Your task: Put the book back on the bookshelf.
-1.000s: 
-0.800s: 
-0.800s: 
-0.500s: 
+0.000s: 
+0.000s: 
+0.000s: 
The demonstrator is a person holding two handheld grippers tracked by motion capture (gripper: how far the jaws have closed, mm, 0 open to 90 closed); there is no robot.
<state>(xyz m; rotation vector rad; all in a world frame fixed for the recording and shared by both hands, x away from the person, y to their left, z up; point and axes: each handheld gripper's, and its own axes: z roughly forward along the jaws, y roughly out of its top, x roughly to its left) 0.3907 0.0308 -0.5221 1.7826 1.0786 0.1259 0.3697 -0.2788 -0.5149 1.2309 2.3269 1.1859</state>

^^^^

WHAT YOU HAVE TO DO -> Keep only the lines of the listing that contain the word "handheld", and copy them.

WORKED SOLUTION ->
The demonstrator is a person holding two handheld grippers tracked by motion capture (gripper: how far the jaws have closed, mm, 0 open to 90 closed); there is no robot.
<state>(xyz m; rotation vector rad; all in a world frame fixed for the recording and shared by both hands, x away from the person, y to their left, z up; point and axes: each handheld gripper's, and its own axes: z roughly forward along the jaws, y roughly out of its top, x roughly to its left) 0.3907 0.0308 -0.5221 1.7826 1.0786 0.1259 0.3697 -0.2788 -0.5149 1.2309 2.3269 1.1859</state>

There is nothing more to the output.